→ WHAT IS EXPECTED
The lines wanted are those in the data below that include "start".
|---|
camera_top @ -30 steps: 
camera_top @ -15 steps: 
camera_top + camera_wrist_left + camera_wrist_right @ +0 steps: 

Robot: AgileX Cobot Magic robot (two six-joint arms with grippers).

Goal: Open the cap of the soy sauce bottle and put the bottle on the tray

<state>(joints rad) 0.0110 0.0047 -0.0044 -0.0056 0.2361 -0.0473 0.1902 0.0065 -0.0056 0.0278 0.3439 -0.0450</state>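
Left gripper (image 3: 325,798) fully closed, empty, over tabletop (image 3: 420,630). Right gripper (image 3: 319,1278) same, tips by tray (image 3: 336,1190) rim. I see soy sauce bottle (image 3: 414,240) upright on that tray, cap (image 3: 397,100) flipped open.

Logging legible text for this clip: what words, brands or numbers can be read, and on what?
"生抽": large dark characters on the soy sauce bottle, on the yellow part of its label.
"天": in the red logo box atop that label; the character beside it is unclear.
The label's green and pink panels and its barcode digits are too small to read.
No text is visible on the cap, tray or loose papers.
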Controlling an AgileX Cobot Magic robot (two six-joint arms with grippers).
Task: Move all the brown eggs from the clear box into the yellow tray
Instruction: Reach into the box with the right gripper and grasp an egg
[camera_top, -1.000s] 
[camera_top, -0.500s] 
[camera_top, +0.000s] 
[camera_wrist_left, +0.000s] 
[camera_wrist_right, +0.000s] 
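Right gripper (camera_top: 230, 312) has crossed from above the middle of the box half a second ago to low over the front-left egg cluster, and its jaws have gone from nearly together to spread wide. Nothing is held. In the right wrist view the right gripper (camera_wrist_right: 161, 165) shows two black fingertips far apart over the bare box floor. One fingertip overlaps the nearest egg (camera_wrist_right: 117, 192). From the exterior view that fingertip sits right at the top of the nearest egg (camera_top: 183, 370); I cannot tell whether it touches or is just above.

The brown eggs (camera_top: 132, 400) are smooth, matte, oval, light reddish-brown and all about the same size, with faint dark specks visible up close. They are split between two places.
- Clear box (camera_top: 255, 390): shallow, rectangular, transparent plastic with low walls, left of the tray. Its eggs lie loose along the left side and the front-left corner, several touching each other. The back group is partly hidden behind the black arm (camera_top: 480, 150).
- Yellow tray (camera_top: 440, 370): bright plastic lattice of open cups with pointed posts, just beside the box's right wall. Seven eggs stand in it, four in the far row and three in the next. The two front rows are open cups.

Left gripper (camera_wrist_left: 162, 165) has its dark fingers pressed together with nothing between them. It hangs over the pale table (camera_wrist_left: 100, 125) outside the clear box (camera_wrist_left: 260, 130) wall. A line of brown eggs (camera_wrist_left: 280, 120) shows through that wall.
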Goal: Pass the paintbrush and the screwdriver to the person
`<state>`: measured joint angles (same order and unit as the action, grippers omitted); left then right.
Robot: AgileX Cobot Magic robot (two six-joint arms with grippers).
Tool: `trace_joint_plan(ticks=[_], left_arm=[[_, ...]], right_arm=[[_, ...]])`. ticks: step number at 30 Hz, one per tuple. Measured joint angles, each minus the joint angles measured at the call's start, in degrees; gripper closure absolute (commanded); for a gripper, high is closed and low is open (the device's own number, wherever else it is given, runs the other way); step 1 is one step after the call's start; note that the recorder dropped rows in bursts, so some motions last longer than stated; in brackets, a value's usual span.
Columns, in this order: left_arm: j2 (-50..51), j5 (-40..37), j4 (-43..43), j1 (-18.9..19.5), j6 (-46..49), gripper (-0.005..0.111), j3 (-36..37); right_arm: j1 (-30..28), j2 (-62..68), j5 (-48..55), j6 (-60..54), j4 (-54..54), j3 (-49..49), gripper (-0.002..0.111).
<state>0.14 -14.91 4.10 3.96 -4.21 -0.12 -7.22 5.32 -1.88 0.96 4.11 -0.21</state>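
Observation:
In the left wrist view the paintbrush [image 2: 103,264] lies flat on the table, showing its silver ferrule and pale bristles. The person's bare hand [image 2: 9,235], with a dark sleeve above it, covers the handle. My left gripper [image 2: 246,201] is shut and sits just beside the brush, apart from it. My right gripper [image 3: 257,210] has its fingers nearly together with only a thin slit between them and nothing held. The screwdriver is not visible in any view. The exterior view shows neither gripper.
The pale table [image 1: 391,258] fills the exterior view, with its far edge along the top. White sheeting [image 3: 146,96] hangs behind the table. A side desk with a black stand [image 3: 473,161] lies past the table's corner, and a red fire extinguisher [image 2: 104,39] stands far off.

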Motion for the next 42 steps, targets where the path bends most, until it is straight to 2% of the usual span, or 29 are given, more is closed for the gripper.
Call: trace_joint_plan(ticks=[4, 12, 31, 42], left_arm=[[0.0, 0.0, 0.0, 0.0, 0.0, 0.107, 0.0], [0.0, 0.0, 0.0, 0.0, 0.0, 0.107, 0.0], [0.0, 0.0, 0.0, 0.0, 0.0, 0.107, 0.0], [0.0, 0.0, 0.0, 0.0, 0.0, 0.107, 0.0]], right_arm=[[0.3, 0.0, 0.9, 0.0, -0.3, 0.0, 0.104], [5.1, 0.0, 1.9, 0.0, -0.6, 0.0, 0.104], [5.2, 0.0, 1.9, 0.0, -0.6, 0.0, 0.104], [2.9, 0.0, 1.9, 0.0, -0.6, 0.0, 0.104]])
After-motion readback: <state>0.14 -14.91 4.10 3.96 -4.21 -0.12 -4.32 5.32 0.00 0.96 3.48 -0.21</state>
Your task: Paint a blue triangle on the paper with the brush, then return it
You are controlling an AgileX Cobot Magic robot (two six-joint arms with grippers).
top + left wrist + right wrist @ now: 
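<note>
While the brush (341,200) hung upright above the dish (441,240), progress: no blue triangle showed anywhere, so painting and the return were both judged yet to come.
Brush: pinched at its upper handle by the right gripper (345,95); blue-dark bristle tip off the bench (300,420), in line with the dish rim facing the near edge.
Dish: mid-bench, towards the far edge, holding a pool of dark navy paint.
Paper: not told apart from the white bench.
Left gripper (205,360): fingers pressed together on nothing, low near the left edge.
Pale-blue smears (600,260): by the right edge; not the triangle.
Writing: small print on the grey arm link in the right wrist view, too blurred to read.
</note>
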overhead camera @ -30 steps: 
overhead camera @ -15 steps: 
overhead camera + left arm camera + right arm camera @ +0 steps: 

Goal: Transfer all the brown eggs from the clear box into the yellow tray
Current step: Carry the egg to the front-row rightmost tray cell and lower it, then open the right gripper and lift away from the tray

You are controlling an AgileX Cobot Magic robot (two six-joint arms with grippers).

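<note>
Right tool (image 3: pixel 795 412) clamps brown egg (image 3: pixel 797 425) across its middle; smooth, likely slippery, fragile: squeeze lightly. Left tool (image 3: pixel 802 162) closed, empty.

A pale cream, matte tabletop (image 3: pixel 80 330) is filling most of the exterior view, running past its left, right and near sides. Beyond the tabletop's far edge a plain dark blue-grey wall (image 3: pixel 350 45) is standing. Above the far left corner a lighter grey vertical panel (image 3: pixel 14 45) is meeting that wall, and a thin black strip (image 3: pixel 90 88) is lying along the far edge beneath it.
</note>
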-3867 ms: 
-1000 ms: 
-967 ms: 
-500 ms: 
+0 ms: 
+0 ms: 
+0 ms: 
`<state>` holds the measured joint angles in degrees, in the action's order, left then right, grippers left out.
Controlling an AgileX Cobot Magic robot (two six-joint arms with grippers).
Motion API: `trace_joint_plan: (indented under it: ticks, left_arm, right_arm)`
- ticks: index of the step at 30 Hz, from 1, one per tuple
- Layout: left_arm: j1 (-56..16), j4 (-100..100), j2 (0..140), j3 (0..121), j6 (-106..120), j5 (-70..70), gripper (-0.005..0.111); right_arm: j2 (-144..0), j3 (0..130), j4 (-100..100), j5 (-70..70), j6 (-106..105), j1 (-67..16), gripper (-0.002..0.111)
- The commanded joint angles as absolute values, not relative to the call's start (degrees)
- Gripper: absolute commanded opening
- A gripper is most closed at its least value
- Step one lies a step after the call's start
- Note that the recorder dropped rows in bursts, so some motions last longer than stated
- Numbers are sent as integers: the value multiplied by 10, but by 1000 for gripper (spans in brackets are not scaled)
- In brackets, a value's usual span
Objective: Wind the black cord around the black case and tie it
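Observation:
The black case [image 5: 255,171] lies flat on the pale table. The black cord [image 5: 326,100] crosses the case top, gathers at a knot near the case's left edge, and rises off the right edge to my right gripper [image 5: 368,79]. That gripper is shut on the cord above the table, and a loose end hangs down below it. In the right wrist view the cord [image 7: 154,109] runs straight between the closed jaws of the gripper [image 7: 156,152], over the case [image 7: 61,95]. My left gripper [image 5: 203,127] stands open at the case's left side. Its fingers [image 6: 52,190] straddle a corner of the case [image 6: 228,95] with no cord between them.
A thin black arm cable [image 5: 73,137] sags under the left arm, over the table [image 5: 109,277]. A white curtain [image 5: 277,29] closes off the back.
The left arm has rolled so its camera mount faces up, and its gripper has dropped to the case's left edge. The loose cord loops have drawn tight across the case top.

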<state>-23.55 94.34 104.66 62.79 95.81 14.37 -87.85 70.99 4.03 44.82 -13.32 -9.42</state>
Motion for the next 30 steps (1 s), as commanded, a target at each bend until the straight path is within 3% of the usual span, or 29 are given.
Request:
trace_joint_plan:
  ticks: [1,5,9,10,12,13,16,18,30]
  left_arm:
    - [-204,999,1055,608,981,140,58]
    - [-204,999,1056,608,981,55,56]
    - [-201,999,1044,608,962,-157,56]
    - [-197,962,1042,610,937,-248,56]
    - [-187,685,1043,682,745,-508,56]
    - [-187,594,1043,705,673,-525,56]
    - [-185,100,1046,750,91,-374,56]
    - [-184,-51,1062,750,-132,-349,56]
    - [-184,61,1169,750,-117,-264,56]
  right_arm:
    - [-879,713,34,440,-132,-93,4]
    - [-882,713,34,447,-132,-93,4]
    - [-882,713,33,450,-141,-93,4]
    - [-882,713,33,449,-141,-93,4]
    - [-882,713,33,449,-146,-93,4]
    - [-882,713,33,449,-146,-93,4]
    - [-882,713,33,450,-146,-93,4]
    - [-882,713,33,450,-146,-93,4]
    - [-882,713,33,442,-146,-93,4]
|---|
→ SOLVED EXERCISE
Tool: `trace_joint_plan(ticks=[_], left_arm=[[_, ...]], right_arm=[[_, ...]])`. ticks: step number at 30 Hz, one per tuple. Measured joint angles, each minus the joint angles measured at the call's start, in degrees; gripper closure absolute (commanded); for a gripper, high is closed and low is open (the device's own number, wherever else it is given, runs the other way); step 1 is one step after the call's start; note that the recorder dropped rows in bursts, so some motions last longer than stated; in brackets, a value's usual span.
- The commanded joint angles as absolute values, not relative to the call's start (degrees)
- Step one lies a step after the call's start

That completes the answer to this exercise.